Platinum electrocatalysts speed up oxidation and reduction reactions in a hydrogen-oxygen fuel cell. Hydrogen is oxidized when electrons are released and hydrogen ions are formed. The BNL researchers displaced a single layer of copper with gold on carbon-supported platinum nanoparticles. After being subjected to several sweeps of 1.2 V, the gold layer transformed into three-dimensional clusters. The scientists were able to verify the reduced oxidation of platinum and to determine the structure of the resulting platinum electrocatalyst with gold clusters, which helped them to gain an understanding of the effects of the gold clusters. The platinum electrocatalyst remained stable with potential cycling between 0.6 and 1.1 V in over 30,000 oxidation-reduction cycles, imitating the conditions of stop-and-go driving.


Quest for palladium substitute in fuel cells

Researchers at the United States Department of Energys Ames Laboratory are employing modern day alchemy in an effort to find a material with properties of rare and high-priced palladium. If successful, they would be removing a major roadblock from the path of hydrogen fuel cell powered vehicles.

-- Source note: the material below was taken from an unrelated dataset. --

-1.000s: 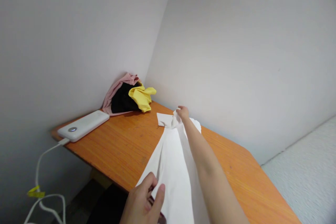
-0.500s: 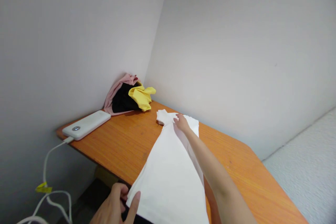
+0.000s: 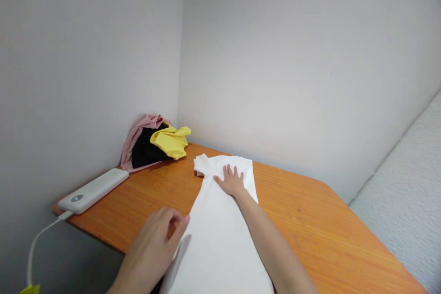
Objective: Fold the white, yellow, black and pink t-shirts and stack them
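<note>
1. A white shirt [image 3: 220,239] lies lengthwise on the wooden table [image 3: 310,220], its far end near the back wall [image 3: 292,78] and its near end running out of view at the bottom.
2. At that far end a short sleeve [image 3: 203,164] juts out to the left, and the body of the shirt widens toward the person.
3. The person's right hand [image 3: 231,180] rests palm down on the upper part of the shirt, fingers spread wide, pressing on the cloth and gripping nothing.
4. The right forearm [image 3: 272,239] stretches along the shirt's right side.
5. The left hand [image 3: 156,239] is at the shirt's left edge, fingers curled toward the thumb, which reaches over the cloth; a shadow falls on the white fabric just below it.
6. That hand is a little blurred, so whether its fingertips touch or pinch any cloth cannot be told.
7. At the back left, a pink cloth [image 3: 132,140], a black cloth [image 3: 146,149] and a yellow cloth [image 3: 172,141] sit bunched together against the left wall [image 3: 86,55].
8. Nearer, along the table's left edge, lies a white power bank [image 3: 94,190] with a round display; a white cable [image 3: 34,248] runs from its near end over the side.
</note>
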`<control>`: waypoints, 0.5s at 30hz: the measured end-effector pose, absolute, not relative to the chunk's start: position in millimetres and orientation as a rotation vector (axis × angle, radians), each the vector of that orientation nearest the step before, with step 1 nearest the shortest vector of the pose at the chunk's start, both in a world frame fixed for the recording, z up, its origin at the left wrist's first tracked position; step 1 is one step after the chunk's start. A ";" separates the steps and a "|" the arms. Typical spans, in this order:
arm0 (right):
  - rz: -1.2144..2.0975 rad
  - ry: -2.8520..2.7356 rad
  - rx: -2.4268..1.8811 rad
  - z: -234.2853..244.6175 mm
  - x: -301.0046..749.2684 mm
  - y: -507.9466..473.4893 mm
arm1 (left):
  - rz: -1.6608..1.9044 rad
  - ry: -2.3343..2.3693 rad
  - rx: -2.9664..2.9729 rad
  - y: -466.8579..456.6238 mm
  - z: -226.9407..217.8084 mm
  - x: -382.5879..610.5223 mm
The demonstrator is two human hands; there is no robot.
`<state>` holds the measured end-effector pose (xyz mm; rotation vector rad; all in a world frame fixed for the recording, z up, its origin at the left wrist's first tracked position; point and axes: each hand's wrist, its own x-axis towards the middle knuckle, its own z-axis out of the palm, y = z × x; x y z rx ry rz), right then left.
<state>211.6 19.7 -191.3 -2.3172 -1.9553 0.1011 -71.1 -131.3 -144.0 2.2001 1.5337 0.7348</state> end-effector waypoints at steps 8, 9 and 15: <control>0.078 -1.921 -2.253 -192.7 213.6 18.0 | 0.351 1.742 2.130 37.8 -143.2 34.7; 0.078 -1.914 -2.242 -193.5 213.9 18.3 | 0.339 1.780 2.102 48.8 -148.0 40.4; 0.088 -1.879 -2.156 -199.6 215.5 21.4 | 0.460 1.842 2.019 79.0 -164.1 50.0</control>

The key in a hydrogen fuel cell is a proton exchange membrane (PEM) containing platinum. The platinum acts as a catalyst that separates electrons from the hydrogen atoms. The free electrons form the current while the positively charged hydrogen ions pass through the membrane to combine with oxygen atoms and form water.

During this process, the impurities in hydrogen can gum up the PEM, thus dropping efficiency or halting the process altogether. Pure hydrogen, however, is hard to come by, and that is where palladium enters the picture. Palladium acts like an atomic filter the hydrogen atoms readily diffuse right through the metal, said Ames Laboratory scientist Dr. Alan Russell, one of the scientists on the project.

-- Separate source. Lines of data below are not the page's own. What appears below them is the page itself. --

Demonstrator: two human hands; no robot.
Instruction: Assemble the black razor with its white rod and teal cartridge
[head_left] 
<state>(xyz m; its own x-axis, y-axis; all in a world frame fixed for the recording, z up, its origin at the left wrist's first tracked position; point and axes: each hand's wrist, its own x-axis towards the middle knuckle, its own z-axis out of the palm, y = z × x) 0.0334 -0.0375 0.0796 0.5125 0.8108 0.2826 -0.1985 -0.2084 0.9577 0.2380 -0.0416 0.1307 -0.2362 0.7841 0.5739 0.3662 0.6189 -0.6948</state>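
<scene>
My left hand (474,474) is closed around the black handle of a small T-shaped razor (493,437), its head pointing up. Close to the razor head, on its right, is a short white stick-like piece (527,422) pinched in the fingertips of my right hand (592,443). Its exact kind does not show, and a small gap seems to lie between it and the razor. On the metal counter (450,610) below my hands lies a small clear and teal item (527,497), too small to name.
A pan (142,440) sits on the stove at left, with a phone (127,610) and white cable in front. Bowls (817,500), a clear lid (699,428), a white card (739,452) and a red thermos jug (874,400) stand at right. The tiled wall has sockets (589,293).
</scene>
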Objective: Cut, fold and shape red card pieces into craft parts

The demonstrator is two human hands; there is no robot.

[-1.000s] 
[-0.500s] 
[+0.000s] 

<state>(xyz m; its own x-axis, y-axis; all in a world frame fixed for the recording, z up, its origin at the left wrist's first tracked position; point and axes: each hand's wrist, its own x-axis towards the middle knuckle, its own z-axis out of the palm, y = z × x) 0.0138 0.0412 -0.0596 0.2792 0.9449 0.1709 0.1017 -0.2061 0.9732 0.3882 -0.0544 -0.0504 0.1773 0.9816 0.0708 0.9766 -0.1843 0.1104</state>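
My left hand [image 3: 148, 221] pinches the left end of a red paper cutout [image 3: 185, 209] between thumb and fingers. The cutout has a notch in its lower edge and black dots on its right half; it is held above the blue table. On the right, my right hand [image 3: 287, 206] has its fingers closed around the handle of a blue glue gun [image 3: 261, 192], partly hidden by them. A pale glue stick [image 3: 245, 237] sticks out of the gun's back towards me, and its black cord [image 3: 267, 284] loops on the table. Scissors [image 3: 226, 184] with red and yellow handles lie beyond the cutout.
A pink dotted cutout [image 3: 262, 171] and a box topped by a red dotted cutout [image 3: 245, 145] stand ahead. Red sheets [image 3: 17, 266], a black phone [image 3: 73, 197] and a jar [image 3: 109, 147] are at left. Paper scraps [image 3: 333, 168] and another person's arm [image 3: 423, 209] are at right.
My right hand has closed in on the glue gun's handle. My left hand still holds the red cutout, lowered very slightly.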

Conventional approach to purifying hydrogen uses an alloy of 73 per cent palladium and 27 per cent silver. Palladium is expensive at US$ 11,000/kg and in short supply. The trick, therefore, is to find a material with the same properties as palladium but is cheaper and more readily available, said Dr. Russel.

Dr. Robert Buxbaum, president of REB Research and the leader of the project, is particularly interested in a membrane reactor that combines hydrogen generation and filtration right at the fuel cell. He suggested developing 100 different alloys using sophisticated technologies. About 60 binary alloys have been developed in about a year, with additional ones in the planning stages. While the results have been mixed, one sample has shown promise: shiny, ductile, high melting and totally resistant to aqua regia, according to Dr. Buxbaum.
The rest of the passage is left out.